Sv/sv hippocampus exhibits synaptic abnormalities

To determine whether disruption of Myo6 results in any synaptic deficits in vivo, we performed EM analyses on sv/sv brain. Specifically, we examined hippocampal area CA1, as it is rich in spiny pyramidal cell dendrites and very well characterized with respect to dendritic ultrastructure (Harris and Landis, 1986; Hering and Sheng, 2001). The inner ear hair cell deficits in sv/sv mice lead to a degeneration of the neurosensory epithelium, resulting in deafness and severe vestibular dysfunction (Avraham et al., 1995).
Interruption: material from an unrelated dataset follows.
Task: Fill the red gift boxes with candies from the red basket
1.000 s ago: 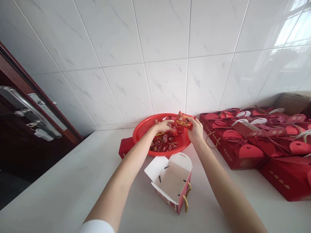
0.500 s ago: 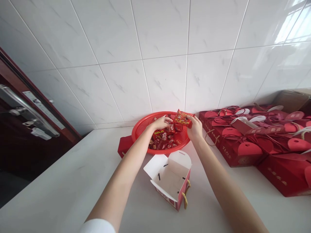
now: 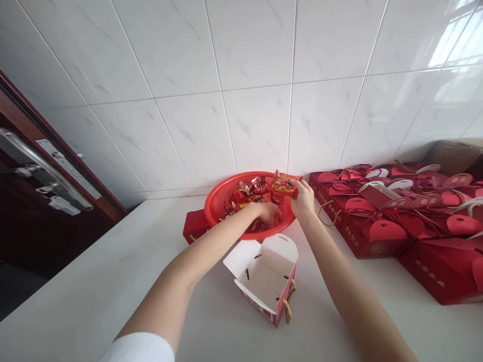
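Note:
A red plastic basket [image 3: 215, 198] by the wall holds many small red candy packets [image 3: 241, 193]. My left hand [image 3: 268, 213] reaches down among them near the right side; its fingers are hidden in the pile. Over the basket's right rim, my right hand [image 3: 303, 198] is closed on a red snack packet [image 3: 284, 184] with yellow print, thumb on top. In front of the basket stands an open gift box [image 3: 266, 276], white inside and red outside, with gold cord on its right side and its flaps spread.
Rows of closed red gift boxes [image 3: 373, 229] fill the right side of the white counter [image 3: 132, 281]. One red box [image 3: 194, 226] sits partly behind the basket's left side. A cardboard box [image 3: 453, 156] stands at the far right, and a door with a metal handle [image 3: 49, 171] is at left.
My left hand has moved right and down, deeper into the candy packets, uncovering those at the back left. My right hand stays in place with the snack packet.

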`<act>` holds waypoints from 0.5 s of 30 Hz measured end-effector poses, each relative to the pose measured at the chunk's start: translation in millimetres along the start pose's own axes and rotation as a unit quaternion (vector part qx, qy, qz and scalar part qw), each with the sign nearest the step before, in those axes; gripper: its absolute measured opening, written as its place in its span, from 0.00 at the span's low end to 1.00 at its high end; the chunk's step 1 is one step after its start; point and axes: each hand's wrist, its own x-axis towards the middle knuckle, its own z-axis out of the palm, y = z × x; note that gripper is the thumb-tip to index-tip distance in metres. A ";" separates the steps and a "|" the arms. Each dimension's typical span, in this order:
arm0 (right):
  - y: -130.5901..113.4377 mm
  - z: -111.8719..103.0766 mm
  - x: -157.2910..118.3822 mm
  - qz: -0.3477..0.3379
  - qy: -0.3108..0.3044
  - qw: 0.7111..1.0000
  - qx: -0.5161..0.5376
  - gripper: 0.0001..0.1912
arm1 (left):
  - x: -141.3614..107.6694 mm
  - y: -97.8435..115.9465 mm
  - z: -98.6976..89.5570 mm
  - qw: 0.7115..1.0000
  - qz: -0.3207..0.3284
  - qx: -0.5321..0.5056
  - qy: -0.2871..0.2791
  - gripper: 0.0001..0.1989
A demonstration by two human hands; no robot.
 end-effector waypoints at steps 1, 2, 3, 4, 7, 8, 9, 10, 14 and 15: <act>0.0 -0.2 0.0 0.000 0.001 1.000 -0.001 0.11 | 0.2 0.6 1.3 1.000 -0.013 0.012 -0.013 0.13; 0.0 -0.4 0.1 0.000 0.002 1.000 -0.001 0.11 | 0.5 0.1 1.4 0.999 -0.024 0.025 -0.026 0.12; 0.0 -0.4 0.1 0.001 0.002 1.000 0.000 0.11 | 0.8 -1.5 0.4 0.998 -0.033 0.034 -0.037 0.12; 0.0 -0.4 0.0 0.001 0.001 1.000 0.000 0.11 | 0.9 -4.1 -1.6 0.998 -0.039 0.040 -0.037 0.11; -0.4 0.3 -0.5 0.005 0.000 1.000 0.001 0.10 | -0.2 -16.7 -11.7 0.999 -0.043 0.026 0.005 0.10; -0.6 0.9 -0.8 0.006 0.002 1.000 0.002 0.10 | -1.0 -21.9 -15.7 0.999 -0.040 0.000 0.026 0.09; -0.9 1.5 -1.1 0.007 0.005 1.000 0.005 0.09 | -1.8 -27.3 -19.6 0.998 -0.036 -0.039 0.044 0.08; -1.3 2.1 -1.4 0.008 0.009 1.000 0.009 0.09 | -2.7 -32.5 -23.3 0.994 -0.034 -0.088 0.058 0.07; -2.5 4.1 -2.2 0.009 0.016 1.000 0.016 0.08 | -4.1 -48.3 -33.4 0.964 -0.032 -0.247 0.097 0.09; -2.8 4.3 -2.3 0.009 0.013 1.000 0.014 0.08 | -3.9 -50.6 -34.8 0.960 -0.028 -0.253 0.114 0.10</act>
Thus, to control for secondary effects in sv/sv brain, we included myosin VIIa (Myo7a) mutant (Shaker-1; sh1/sh1) mice in our analyses. These mice, which express normal levels of Myo6, are also deaf and exhibit identical spinning behavior, but are unlikely to have significant central nervous system defects because there is a negligible amount of Myo7a expressed in brain (Hasson et al., 1995). We find that the ultrastructure of sv/sv CA1 is markedly different from those of Myo6 heterozygous (sv/wt) and sh1/sh1 controls. A noticeable decrease in synapses is observed, and quantification reveals that sv/sv mice have 27% fewer synapses per square millimeter of CA1 than sv/wt and sh1/sh1 mice (Fig. 3 D; P < 0.001). In addition to synapse number, we examined the morphological features of sv/sv dendritic spines. Specifically, we measured dendritic spine lengths, head widths, neck widths, PSD lengths, and two-dimensional surface areas in multiple images of CA1. Of these parameters, dendritic spine length was the only measure that was significantly different, with sv/sv CA1 dendritic spines 19% shorter than those of sv/wt and sh1/sh1 controls (Fig. 3 C; P < 0.001).

Figure 3.
Sv/sv mice have fewer synapses and shorter dendritic spines in CA1. (A) Representative images show that sv/sv CA1 displays abnormal morphology, including fewer synapses per square millimeter, than sv/wt CA1. Dendrites (Den) and synapses (*) are labeled. ...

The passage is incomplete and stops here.